DIRECTIONS FOR THIS TASK: Could you please output all of the data exactly, without the images?
START DATASET SECTION
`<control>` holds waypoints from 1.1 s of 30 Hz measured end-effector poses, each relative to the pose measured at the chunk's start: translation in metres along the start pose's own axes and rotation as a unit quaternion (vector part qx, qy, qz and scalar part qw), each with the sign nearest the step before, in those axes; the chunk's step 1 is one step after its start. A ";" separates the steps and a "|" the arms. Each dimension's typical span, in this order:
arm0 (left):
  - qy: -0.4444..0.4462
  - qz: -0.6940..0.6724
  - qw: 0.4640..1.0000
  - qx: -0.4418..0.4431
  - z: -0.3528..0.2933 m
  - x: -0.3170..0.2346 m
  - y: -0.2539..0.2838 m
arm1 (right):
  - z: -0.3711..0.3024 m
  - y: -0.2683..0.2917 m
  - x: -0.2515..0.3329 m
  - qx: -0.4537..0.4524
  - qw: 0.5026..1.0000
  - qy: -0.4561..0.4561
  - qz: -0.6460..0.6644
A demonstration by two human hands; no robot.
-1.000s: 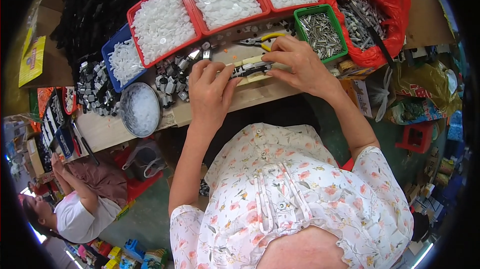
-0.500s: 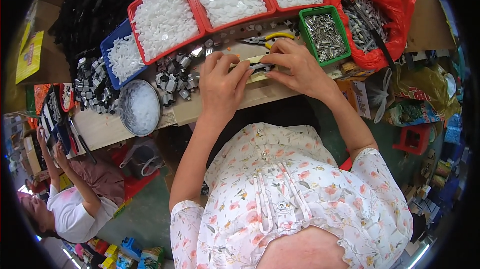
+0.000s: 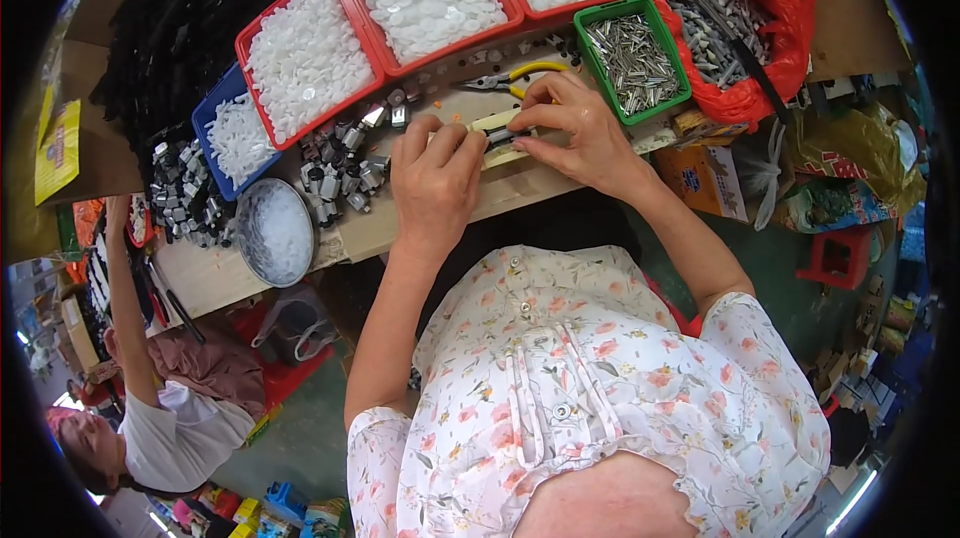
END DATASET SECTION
SOLUTION BELOW:
`<control>` holds waypoints from 1.1 s of 30 Hz measured end-effector poses, each relative to the pose measured at the chunk's start: translation in metres along the start pose's own axes and rotation as a unit quaternion (vector part qx, qy, qz and scalar part qw), each with the sign nearest the step before, in those axes; the chunk's step 1 is one step after its start. A ";" separates the steps and a "|" the arms. Each dimension's typical span, in this order:
arm0 (left):
  - qy: -0.4444..0.4462
  - qz: -0.6940..0.6724
  - qw: 0.4640..1.0000
  - qx: -0.4418..0.4431
  - z: -0.3528..0.2933 m
  - x: -0.3170..0.2346 m
  - y: -0.2539..0.2838 m
arm1 (right):
  - z: -0.3711..0.3024 m
  - y: -0.2683..0.2917 m
  - x: -0.2515..0.3329 m
  - qx: -0.4537..0.4524
  - qw: 0.5026..1.0000
  - qy: -0.4561..0.4561
  - qz: -0.6460..0.6644
A demonstration by two human hands; no robot.
-1.000s: 
-0.500s: 
+0.000s: 

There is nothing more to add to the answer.